▸ Task objective
Look through the entries below and count every line in which "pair" appears; reply with the number only.

+--

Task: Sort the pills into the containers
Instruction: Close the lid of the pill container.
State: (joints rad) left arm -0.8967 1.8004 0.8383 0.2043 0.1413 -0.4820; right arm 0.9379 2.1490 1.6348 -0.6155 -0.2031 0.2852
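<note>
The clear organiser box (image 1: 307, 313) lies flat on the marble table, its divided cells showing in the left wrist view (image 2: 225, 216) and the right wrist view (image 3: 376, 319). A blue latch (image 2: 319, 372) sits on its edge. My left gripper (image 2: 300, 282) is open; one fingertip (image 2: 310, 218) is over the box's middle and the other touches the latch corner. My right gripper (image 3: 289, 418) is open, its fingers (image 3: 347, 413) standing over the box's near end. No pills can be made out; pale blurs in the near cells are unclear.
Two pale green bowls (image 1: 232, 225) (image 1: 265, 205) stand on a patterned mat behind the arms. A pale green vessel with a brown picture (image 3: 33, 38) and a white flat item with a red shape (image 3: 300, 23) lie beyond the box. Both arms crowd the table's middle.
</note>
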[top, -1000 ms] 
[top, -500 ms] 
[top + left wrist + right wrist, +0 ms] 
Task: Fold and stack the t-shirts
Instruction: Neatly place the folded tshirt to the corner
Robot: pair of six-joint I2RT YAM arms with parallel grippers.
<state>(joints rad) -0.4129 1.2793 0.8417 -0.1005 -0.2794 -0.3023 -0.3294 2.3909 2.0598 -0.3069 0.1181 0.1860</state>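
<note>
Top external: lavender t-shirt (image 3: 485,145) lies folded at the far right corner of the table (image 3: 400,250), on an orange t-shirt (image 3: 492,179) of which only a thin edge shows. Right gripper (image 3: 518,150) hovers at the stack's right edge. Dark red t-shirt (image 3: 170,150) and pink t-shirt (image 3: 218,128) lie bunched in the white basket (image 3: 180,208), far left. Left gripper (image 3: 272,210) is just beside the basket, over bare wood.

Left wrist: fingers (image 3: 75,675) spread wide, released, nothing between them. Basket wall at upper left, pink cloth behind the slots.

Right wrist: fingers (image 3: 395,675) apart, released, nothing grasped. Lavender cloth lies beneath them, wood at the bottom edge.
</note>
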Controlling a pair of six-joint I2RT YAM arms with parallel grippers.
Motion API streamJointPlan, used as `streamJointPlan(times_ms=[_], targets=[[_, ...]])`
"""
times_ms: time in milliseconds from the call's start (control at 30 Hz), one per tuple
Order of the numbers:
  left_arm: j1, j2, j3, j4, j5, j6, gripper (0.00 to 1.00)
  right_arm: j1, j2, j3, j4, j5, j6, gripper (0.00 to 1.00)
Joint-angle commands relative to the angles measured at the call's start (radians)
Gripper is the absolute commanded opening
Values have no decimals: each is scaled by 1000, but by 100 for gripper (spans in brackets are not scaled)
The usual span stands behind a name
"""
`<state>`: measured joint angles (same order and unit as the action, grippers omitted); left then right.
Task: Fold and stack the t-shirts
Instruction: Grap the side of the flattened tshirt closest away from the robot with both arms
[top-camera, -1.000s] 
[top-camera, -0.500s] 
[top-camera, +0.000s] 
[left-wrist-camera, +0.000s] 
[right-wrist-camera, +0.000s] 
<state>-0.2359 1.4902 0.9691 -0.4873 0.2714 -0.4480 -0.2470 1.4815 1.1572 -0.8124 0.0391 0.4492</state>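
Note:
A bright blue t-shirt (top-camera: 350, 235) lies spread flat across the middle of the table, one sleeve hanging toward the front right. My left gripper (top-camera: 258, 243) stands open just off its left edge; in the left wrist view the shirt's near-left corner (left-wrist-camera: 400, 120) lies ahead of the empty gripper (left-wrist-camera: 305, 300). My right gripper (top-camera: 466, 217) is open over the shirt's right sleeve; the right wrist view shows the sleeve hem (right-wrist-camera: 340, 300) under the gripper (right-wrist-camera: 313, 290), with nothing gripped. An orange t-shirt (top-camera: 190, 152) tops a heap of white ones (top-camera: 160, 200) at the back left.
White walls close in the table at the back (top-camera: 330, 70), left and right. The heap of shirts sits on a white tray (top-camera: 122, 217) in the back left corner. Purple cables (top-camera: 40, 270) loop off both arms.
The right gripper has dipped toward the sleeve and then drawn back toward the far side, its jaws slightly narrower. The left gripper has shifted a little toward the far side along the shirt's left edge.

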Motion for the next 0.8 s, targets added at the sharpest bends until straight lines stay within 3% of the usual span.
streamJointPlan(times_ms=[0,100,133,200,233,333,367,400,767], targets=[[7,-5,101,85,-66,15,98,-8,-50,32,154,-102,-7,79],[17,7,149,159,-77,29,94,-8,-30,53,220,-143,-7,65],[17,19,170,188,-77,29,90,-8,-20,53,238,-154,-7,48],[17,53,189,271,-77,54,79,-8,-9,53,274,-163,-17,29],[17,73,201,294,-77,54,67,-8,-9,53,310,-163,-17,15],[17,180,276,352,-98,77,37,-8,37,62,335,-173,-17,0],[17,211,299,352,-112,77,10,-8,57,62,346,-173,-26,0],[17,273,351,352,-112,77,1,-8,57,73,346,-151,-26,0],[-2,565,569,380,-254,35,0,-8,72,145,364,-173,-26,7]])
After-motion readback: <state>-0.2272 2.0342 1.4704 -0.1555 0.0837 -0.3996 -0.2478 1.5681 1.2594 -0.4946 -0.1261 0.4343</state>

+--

▸ Solution to this exercise
2